Efficiency Of Offshore Wind | Earth Wise

December 10, 2021 By EarthWise Leave a Comment

After many years of debates, delays, and controversies, offshore wind is about to expand in a big way in the United States. The White House has announced the goal to deploy 30 gigawatts of offshore wind – enough to power 90 million homes – along the East Coast seaboard by 2030.

In New York State, there are now five offshore wind projects in active development. The state goal is to have nearly a gigawatt of offshore wind by 2035, enough to power over 4 million homes.

These projects involve the use of thousands of physically large, high-capacity wind turbines deployed over large areas at an unprecedented scale. Such mammoth installations bring with them unique problems.

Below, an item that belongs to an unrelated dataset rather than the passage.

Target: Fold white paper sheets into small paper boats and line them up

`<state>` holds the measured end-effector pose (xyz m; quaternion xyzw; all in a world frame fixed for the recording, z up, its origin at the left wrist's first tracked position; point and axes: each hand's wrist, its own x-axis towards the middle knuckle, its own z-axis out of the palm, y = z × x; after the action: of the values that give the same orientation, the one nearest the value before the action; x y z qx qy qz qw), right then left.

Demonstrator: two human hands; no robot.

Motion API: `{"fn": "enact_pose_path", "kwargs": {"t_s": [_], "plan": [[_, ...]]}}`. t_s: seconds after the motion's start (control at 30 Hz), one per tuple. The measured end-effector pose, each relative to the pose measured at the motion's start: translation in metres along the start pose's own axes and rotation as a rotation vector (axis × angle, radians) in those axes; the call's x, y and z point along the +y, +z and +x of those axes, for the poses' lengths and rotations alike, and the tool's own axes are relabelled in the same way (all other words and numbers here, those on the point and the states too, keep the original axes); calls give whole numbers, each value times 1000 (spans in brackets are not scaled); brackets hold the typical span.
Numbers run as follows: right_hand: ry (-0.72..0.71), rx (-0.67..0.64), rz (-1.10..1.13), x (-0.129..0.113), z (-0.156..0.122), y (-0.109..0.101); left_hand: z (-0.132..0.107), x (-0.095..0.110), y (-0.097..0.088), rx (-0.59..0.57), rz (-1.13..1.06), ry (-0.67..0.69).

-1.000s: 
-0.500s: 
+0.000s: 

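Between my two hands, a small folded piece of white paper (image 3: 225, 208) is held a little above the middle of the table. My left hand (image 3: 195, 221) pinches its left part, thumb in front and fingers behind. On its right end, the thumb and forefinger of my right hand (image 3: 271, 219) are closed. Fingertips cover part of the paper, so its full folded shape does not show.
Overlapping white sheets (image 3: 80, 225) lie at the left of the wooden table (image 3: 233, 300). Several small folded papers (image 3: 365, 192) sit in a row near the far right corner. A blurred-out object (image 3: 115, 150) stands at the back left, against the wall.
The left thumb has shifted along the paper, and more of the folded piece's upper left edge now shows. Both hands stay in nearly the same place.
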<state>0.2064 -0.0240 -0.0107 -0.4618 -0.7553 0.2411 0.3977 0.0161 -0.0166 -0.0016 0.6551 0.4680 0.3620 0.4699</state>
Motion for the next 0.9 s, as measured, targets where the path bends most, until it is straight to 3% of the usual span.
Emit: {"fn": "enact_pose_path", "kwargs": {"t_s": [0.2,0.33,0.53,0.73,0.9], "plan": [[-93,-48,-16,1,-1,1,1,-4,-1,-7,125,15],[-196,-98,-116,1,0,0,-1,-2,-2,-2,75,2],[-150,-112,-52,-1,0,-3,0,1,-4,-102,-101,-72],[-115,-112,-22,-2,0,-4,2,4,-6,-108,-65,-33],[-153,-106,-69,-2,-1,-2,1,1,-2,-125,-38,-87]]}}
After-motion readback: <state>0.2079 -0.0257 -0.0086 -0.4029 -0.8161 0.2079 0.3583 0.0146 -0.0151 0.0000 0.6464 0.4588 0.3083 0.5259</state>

Low-turbulence conditions over water lead to the fact that individual wind farms will experience each other’s wake (the disturbance of their airflow) even when turbine arrays are 15 to 50 miles apart. As a result, turbines may fatigue earlier, and groups of turbines may experience up to 30% lower power production due to wake effects.

Industry trends are causing an increased probability of large wake-induced energy losses within individual wind farms and an increasing probability of wake interactions.

These issues have been studied in new research published by researchers at Cornell University. The research presents simulations that may be helpful to optimize turbine spacing in the ongoing deployments and assist plans for future ones. Improved understanding of wind turbine and wind-farm wake is essential in ensuring that the financial investments in offshore wind result in electricity-generation goals met at the lowest possible cost.

According to Department of Energy studies, offshore wind resources around the United States could potentially generate more electricity than the entire country currently uses.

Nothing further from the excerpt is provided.